İçeriğe atla

Plaza Anlaşması

Plaza Anlaşması (Japonca:プラザ合意), 22 Eylül 1985 tarihinde Fransa, Batı Almanya, Japonya, ABD ve Birleşik Krallık'ın New York'ta bulunan Plaza Otel'de para piyasalarına müdahale ederek Japon yeni ve Alman Markı karşısında ABD dolarını değer kaybettirilmesi için yaptıkları antlaşmadır. ABD doları, anlaşma zamanından piyasaya tekrar müdahale edileceği Louvre Anlaşması'na kadar önemli ölçüde değer kaybetti. Anlaşmasının ana amacı, para kontrolünü zorlayarak Amerikan ve Avrupa mallarının ihracatta Japon malları karşısında rekabet gücünü sağlamaktı.
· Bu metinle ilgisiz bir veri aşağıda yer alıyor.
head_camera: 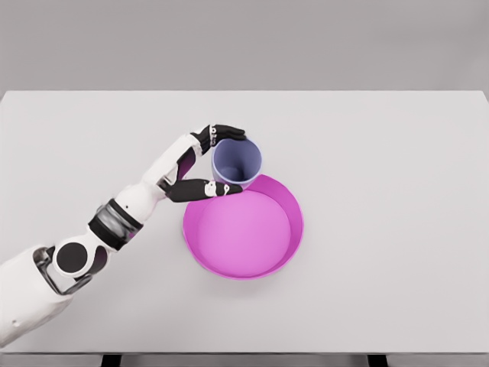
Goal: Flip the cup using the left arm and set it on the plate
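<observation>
A lavender-blue cup [237, 160] stands mouth up at the far left edge of the magenta plate [243, 229], overlapping its rim. My left hand [223, 160] comes in from the lower left and is curled around the cup's left side. Its dark fingers [228, 132] wrap the far rim and the thumb [218, 188] lies along the near side. The cup's inside is visible and holds nothing. The right arm does not show.
The white table [382, 153] spreads wide on all sides, with its front edge near the bottom of the picture. The plate's raised wall [294, 210] stands just right of the cup.
</observation>
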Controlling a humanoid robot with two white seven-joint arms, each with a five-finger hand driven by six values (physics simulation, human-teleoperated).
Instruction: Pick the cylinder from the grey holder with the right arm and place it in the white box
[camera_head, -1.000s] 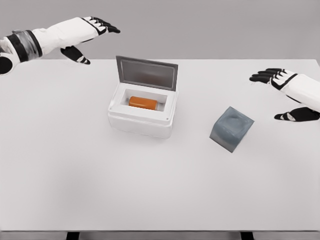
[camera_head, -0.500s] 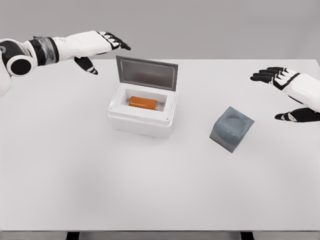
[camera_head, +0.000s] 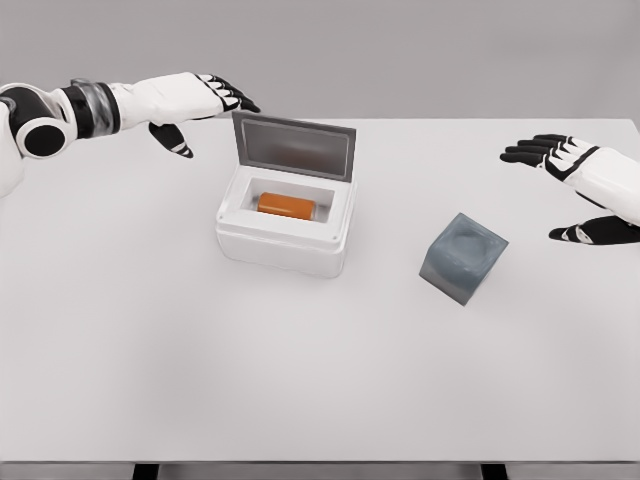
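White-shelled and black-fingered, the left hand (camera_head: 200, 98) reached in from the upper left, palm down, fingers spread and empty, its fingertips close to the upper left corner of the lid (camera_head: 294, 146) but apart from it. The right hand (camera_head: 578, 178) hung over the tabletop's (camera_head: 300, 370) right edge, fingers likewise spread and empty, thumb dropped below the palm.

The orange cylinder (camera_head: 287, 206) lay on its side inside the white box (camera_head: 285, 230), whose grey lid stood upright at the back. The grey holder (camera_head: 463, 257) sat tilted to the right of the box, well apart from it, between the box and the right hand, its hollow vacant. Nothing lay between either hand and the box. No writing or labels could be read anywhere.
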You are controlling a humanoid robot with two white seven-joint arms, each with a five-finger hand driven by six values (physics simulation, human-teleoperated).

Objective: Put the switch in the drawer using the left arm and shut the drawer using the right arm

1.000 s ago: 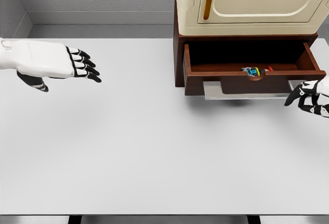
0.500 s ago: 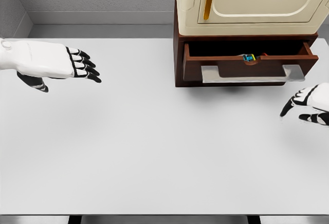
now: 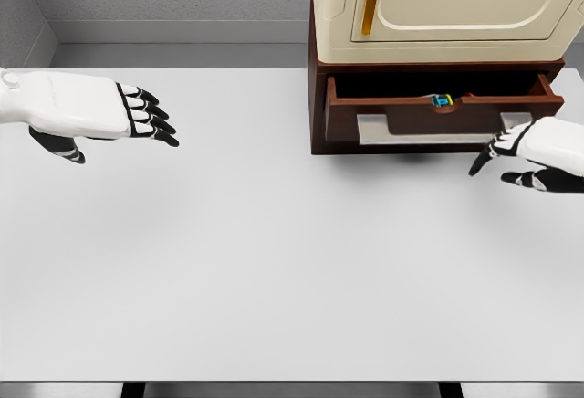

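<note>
Surface: 1 white tabletop (image 3: 274, 261), plain and matte, with a gray wall at its far edge.
Cabinet: 1 brown and cream cabinet (image 3: 438, 15) at the far right.
Drawer: 1 brown drawer (image 3: 438, 117) with a silver handle, slightly open.
Switch: 1 small colored switch (image 3: 442, 100) inside the drawer, visible just over its front edge.
Left hand: 1 left hand (image 3: 137, 113) hovers at the far left, palm side down, fingers straight and relaxed, holding nothing.
Right hand: 1 right hand (image 3: 516, 156) sits just beside the drawer's right front corner, fingers loosely spread, gripping nothing; contact with the handle cannot be told.
</note>
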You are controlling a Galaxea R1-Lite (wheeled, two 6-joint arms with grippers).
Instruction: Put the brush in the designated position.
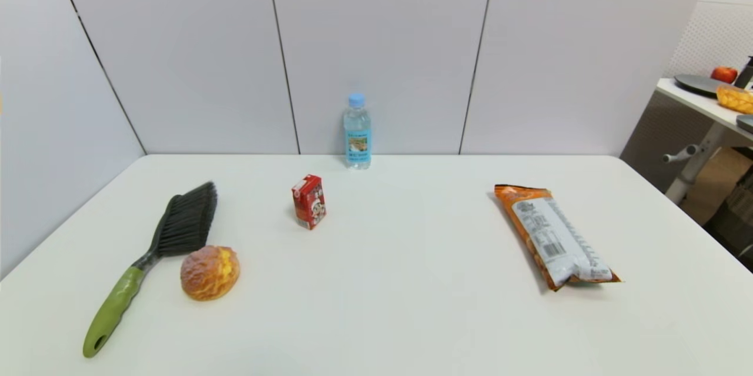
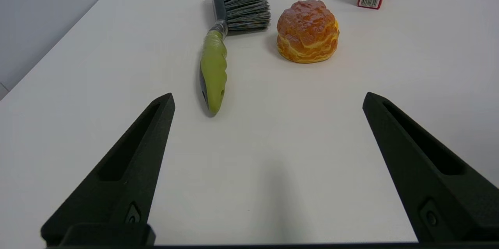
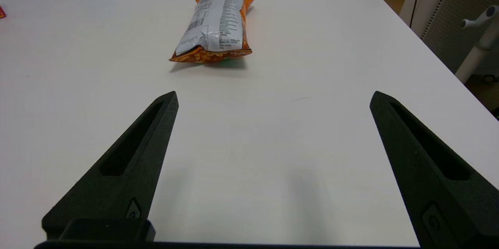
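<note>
Lime-green at the handle and dark at the bristles, the brush [image 1: 154,260] lies flat on the left side of the white desk [image 1: 400,305], its bristle end pointing toward the back wall. A golden bun [image 1: 209,272] sits just beside its head (apart from the bristles, it seems). Near the desk's front edge the left pincer [image 2: 268,101] hangs released, holding nothing, short of the handle's end. Equally released and empty, the right pincer [image 3: 273,99] faces an orange snack bag [image 3: 213,26].
</note>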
Bazı yorumcular, anlaşmanın Japonya'da ekonomik bir balona neden olduğuna, dolayısıyla da 1990'ların başından günümüze kadar hissedilen ve Kayıp Onyıl olarak adlandırılan büyük ekonomik krize sebep olduğuna inanmaktadır.[1][2] Buna karşın Alman markının değer kazanmasının Almanya'da balon ekonomiye ve stagflasyona sebep olmadığı neden gösterilerek bu sav eleştirilmiştir.[3]

Arka plan

1980'den 1985'e kadar dolar, zamanın ABD'den sonraki dört büyük ekonomisinin para birimleri olan Japon yeni, Deutsche Mark, Fransız frangı ve İngiliz sterlini karşısında yaklaşık % 50 değer kazandı. Mart 1985'teki G7 zirvesinden hemen önce, dolar, pound karşısında en yüksek değerleme ulaştı. Bu, Amerikan endüstrisi için önemli zorluklara neden oldu, ancak ilk başta lobicilik faaliyetleri hükûmet tarafından büyük ölçüde göz ardı edildi. Finans sektörü yükselen dolardan kar elde etti ve değer kaybı Reagan yönetiminin enflasyonu düşürme planlarına ters düşebilirdi.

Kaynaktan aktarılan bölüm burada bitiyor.